March 13, 2015

Fourth Sunday of Lent / Msgr. Owen F. Campion

The Sunday Readings

Msgr. Owen CampionThis weekend the Church celebrates “Laetare Sunday.” Its name is drawn from what is the first word in Latin of the Entrance Antiphon for the Mass of the Fourth Sunday of Lent, “Rejoice!” Lent is well underway. Easter is not that far in the future.

The reason for rejoicing is not so trivial as to say that the drabness and penance of Lent will soon end. Rather, it is a lesson about life. The drabness and trials of earthly life someday will end. The glory of heaven awaits—just as Easter awaits.

Once the Church required, and still allows, celebrants at Mass to wear vestments of a rose color. It is not as if the more somber violet of Lent today is diluted. Rather, the violet is brightened by the sunbeams of the approaching dawn. That dawn, of course, will be the brilliant flash of the Resurrection.

The Second Book of Chronicles supplies this weekend with its first reading. Once Chronicles was in a single volume. As time passed, and as editors and translators had their way, it was separated into two volumes. Thus it has remained, and thus it exists in all modern translations of the Bible.

It is part of the Bible’s historical set of volumes. While these volumes tell of the history of God’s people, their purpose is not so much to report history as to reveal developments in the people’s religious experience.

This reading recalls the bitter events that led to the Chosen People’s defeat by the Babylonians, and the removal of many Hebrews, their numbers now unknown, to Babylon. In Babylon, they were not exactly enslaved. Nor were they hostages, held to prevent rebellion by their kin people back home. Nonetheless, they led an unhappy life in a foreign and unwelcoming culture.
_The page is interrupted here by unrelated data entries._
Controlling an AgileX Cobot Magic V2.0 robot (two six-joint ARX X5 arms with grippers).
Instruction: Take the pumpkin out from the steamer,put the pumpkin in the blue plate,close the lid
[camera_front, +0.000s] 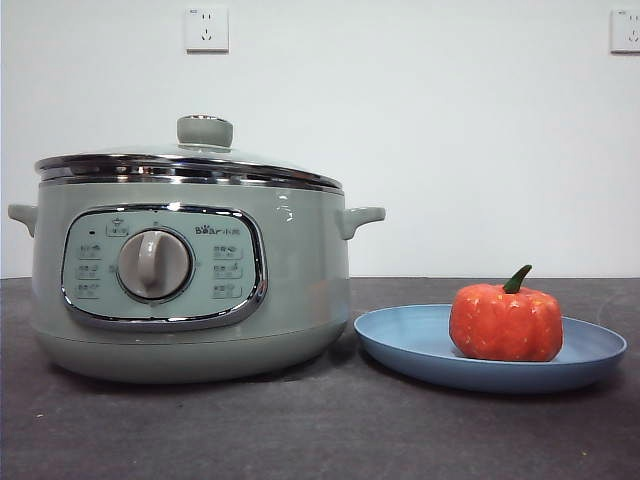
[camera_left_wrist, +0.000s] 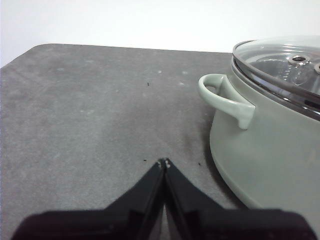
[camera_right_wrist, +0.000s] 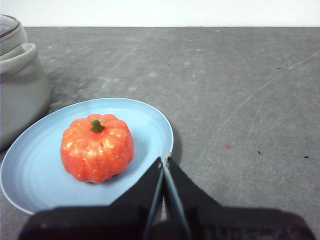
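Sitting upright on the matte light-blue plate, the speckled orange toy pumpkin is well clear of the sage-green steamer just beside it; glass lid seated, so the task looks complete. Left gripper and right gripper both clenched, empty. Two wall sockets behind; nothing obstructs.

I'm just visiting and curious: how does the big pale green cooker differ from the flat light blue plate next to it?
The sage-green steamer stands tall and deep; the light blue plate is low and shallow. The steamer is closed under its glass lid; the plate lies open, holding the orange pumpkin. The steamer has a dial and handles; the plate is plain. Both are round and rest on the dark table.
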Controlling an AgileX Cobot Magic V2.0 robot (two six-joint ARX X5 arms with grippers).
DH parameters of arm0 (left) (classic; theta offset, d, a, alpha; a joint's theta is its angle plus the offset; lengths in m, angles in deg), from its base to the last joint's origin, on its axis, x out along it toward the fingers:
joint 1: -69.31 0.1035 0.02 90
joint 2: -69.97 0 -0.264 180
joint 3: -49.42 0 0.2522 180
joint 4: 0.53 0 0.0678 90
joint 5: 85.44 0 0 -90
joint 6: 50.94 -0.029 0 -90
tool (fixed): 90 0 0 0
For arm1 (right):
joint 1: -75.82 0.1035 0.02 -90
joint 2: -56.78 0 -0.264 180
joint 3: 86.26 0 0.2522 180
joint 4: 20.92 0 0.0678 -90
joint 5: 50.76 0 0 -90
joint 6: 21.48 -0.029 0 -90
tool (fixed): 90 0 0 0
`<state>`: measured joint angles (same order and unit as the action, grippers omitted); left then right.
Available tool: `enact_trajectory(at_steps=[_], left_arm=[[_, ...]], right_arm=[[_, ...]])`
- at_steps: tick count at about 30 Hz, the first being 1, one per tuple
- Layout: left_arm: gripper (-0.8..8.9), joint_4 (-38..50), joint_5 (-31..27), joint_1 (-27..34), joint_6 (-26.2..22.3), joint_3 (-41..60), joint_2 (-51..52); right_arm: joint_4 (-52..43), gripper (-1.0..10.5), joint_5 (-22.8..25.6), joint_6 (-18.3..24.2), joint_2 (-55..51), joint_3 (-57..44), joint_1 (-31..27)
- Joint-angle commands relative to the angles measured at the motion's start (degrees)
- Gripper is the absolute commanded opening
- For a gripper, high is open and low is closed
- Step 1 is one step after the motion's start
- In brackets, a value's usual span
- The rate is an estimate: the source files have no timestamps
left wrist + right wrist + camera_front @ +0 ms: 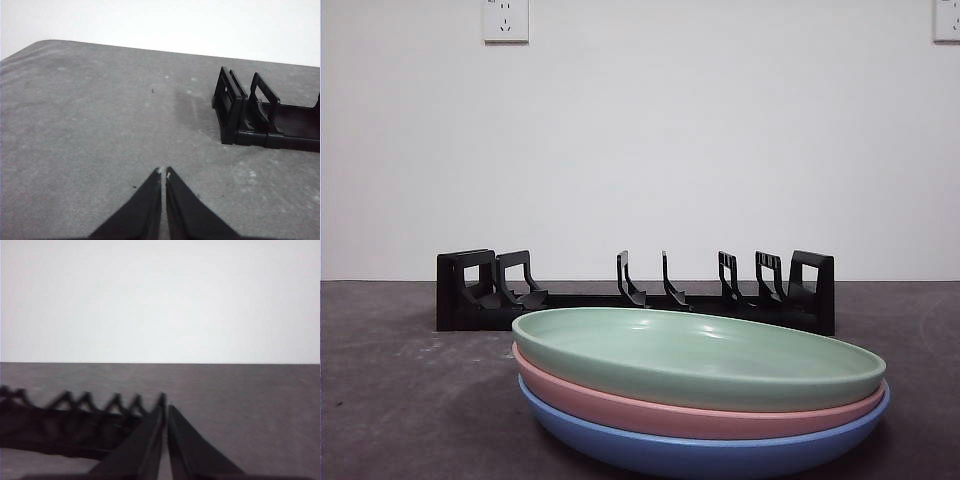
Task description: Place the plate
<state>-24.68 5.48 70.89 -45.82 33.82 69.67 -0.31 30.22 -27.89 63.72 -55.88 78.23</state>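
Three stacked plates, green plate (700,352) topmost, sit before the empty black rack (635,293). Left gripper (163,172) and right gripper (165,409) wait closed, holding nothing; next, grasp the rim.

green plate (700,355) topping stack, before black rack (635,295)

the blue plate (700,455) is cut by the front view's lower edge; the rack (65,425) blurs in the right wrist view.
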Motion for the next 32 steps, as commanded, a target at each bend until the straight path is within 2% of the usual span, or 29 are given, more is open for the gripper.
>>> enact_trajectory(at_steps=[1,4,6,13,16,20,32], left_arm=[[0.12,-0.3,-0.1,-0.1,-0.3,1.1,0.1],[0.12,-0.3,-0.1,-0.1,-0.3,1.1,0.1],[0.12,-0.3,-0.1,-0.1,-0.3,1.1,0.1],[0.12,-0.3,-0.1,-0.1,-0.3,1.1,0.1],[0.12,-0.3,-0.1,-0.1,-0.3,1.0,0.1],[0.12,-0.3,-0.1,-0.1,-0.3,1.0,0.1],[0.12,-0.3,-0.1,-0.1,-0.3,1.0,0.1]], right_arm=[[-1.7,0.2,1.6,2.1,-1.0,-3.9,-3.0],[-1.6,0.2,7.1,3.4,-2.4,-7.5,-4.6],[-1.6,0.2,8.7,3.8,-3.5,-9.4,-5.3],[-0.2,0.2,8.4,4.3,-6.7,-15.8,-6.8],[3.6,0.2,8.2,4.4,-6.7,-16.0,-6.8],[3.5,0.2,8.0,5.7,-6.7,-16.0,-6.8],[2.1,0.2,7.8,5.6,-6.7,-16.0,-6.7]])
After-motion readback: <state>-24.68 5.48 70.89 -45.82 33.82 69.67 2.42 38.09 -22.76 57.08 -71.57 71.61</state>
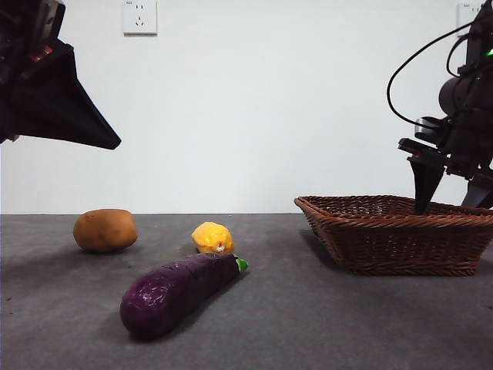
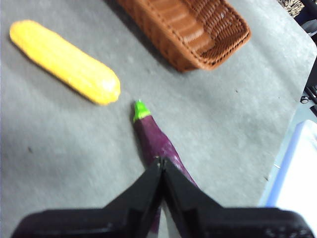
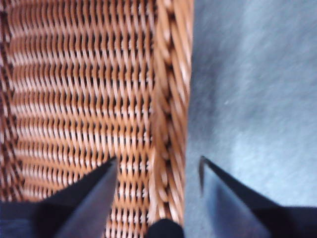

God ultimately freed his people through the human instrument of Cyrus, the Persian king who overwhelmed Babylonia.

St. Paul’s Epistle to the Ephesians is the source of the second reading. It is an eloquent proclamation of God’s mercy. Paul declares that humans were doomed to everlasting death before the coming of Christ. They attained everlasting life through the salvation offered by Christ.

St. John’s Gospel furnishes the last reading, recalling a moment in the Exodus, that long march by the Hebrews from Egypt, where they had been slaves, to the Promised Land. The march took them across the stark and unforgiving Sinai Peninsula. Trials were many, hunger and thirst among them. They lost their way. Another trial was the threat of venomous snakes.

Again, God supplied relief. He told Moses, the leader, to lift a bronze snake on a staff, and to hold this staff high. God promised that all who looked upon the serpent on the staff would survive.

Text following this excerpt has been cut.